Task objective:
From the records below, transcribe only the lines running from the one with "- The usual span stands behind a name" through the one with "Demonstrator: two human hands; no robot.". Keep both of those end lines.

▼

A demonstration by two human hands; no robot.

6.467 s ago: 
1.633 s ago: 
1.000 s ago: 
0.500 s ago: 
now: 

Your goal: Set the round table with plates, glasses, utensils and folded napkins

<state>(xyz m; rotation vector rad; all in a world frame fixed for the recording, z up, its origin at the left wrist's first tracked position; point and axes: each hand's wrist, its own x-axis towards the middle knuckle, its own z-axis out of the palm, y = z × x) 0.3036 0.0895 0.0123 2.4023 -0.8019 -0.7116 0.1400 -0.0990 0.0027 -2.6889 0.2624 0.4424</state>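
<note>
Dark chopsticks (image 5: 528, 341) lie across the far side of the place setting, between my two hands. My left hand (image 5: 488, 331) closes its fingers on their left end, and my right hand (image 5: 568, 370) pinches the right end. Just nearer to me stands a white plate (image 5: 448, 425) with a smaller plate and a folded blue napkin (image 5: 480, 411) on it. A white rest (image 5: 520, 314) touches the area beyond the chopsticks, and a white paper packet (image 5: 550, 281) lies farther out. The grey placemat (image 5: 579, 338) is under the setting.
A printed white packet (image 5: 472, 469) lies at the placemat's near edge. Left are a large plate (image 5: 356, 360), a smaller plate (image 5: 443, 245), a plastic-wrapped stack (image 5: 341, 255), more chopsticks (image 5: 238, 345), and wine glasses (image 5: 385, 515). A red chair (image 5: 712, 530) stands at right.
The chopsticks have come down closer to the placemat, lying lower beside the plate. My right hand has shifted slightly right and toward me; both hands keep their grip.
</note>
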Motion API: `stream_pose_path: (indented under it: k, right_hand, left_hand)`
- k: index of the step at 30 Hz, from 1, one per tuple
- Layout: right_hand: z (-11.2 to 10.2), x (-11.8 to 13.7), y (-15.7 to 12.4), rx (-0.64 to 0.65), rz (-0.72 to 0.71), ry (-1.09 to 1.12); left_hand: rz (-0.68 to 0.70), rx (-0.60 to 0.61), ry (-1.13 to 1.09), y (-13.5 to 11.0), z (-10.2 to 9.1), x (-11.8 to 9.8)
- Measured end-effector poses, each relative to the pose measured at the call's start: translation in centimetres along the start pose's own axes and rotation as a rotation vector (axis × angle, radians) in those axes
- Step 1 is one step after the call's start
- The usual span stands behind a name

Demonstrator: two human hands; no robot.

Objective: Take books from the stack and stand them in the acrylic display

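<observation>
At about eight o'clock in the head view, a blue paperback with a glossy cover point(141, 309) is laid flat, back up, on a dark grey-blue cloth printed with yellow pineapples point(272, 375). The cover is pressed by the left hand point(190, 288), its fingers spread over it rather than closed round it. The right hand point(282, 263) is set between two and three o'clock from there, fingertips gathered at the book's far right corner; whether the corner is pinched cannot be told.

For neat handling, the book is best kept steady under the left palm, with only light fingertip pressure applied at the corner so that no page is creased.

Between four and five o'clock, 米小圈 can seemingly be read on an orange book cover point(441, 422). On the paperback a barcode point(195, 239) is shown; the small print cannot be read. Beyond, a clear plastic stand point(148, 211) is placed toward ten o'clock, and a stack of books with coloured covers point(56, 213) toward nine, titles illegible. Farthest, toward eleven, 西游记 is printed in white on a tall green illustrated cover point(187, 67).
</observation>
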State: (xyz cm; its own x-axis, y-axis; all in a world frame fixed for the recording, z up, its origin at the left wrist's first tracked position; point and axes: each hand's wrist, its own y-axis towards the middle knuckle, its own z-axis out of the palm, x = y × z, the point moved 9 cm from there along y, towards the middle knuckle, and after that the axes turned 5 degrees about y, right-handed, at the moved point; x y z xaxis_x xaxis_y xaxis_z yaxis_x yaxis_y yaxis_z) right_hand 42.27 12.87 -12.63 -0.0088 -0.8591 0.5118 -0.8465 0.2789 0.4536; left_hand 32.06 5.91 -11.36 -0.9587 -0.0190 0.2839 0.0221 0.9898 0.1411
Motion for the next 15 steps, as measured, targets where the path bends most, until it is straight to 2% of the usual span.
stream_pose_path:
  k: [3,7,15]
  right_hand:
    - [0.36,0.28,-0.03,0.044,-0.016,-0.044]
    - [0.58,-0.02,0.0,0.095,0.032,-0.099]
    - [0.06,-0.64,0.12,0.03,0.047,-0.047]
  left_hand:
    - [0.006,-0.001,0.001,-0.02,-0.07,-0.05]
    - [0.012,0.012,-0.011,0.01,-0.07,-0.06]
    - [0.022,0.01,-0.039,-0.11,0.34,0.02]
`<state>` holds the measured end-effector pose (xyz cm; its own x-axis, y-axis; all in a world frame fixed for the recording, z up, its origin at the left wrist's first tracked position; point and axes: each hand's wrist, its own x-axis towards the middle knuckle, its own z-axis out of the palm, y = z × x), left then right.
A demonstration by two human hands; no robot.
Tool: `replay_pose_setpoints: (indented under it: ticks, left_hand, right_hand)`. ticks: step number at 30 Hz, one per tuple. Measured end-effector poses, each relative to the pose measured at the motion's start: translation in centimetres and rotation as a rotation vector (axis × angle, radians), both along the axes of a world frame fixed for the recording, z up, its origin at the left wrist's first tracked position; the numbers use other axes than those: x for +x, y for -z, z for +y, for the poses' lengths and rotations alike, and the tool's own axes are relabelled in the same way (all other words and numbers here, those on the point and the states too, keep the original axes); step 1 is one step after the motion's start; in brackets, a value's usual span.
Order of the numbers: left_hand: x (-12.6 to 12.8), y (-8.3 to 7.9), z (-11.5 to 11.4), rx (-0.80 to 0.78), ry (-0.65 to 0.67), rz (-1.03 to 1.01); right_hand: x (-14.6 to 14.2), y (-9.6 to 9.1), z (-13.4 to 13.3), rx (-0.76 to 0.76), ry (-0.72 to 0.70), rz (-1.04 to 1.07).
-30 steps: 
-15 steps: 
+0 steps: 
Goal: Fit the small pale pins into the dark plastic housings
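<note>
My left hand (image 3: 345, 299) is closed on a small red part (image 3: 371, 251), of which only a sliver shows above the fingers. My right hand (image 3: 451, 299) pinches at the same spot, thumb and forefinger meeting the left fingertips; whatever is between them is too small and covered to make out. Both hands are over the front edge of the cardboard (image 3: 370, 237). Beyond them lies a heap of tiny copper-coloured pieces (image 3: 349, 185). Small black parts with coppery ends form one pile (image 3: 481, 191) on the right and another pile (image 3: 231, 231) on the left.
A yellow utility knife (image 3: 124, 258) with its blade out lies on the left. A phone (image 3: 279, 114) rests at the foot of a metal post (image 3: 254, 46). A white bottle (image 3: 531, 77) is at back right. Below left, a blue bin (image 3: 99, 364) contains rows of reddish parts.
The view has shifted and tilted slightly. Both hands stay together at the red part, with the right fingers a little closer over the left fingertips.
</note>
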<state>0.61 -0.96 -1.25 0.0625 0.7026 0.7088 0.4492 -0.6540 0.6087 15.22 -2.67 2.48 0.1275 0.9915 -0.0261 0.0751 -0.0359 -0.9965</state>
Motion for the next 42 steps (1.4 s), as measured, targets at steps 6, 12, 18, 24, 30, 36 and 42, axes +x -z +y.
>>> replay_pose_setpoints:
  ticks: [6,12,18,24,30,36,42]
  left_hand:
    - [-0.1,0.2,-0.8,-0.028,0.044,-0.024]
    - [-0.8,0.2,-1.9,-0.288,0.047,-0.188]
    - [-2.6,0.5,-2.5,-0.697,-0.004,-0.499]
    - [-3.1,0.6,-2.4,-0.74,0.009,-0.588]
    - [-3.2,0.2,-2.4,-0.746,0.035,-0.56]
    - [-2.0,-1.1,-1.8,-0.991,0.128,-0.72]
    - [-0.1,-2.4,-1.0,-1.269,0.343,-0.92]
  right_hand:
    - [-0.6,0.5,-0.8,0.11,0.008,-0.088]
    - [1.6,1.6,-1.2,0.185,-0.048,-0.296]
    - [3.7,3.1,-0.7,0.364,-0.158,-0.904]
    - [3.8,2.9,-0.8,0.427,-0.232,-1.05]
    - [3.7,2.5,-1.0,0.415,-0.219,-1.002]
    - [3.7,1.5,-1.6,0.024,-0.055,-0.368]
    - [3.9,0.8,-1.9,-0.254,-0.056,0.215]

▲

Response to the task:
- The usual span stands behind a name

Demonstrator: two human hands; no robot.

For this exercise, the work is now complete.